The task
Keep the pictures out. Copy every line of the listing exactly.

Data provided
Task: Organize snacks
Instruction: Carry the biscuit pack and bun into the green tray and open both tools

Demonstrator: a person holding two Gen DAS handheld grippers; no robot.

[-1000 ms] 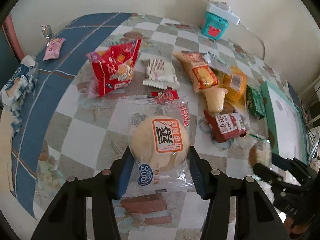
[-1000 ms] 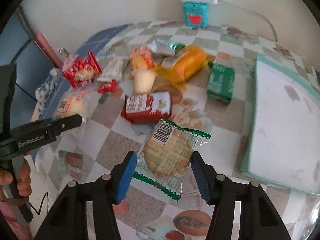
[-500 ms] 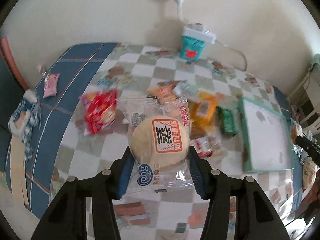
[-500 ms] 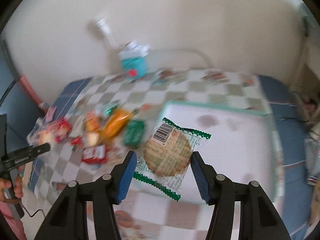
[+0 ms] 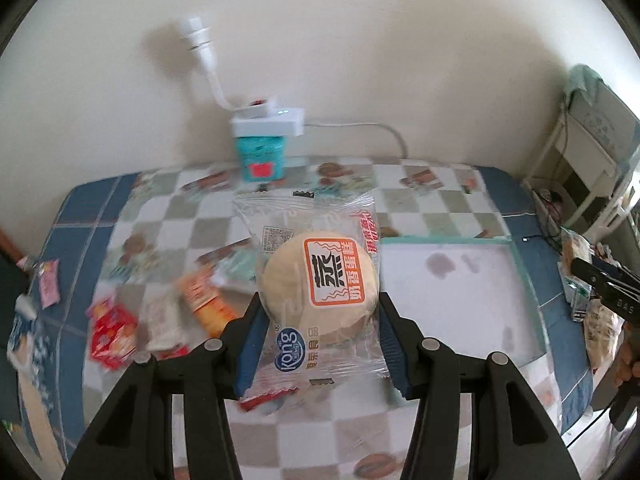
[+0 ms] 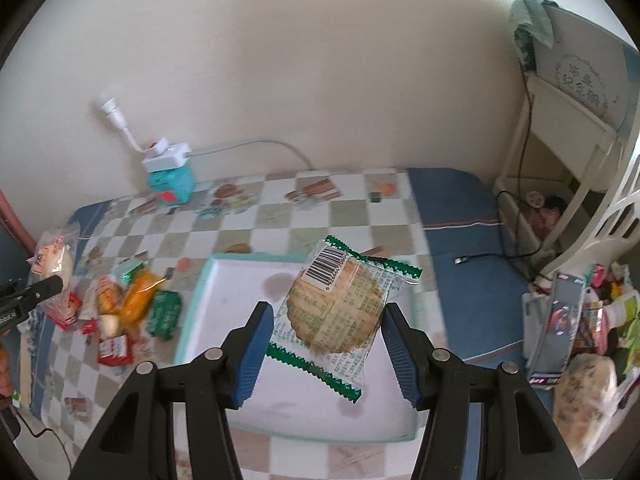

Result of the task
Task: Organize snacks
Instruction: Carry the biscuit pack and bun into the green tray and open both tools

Demonstrator: a person holding two Gen DAS handheld grippers; no robot.

[-1000 ms] 
[-1000 ms] 
[-500 ms] 
[-500 ms] 
[+0 ms] 
[+0 ms] 

This answer requires no further additions.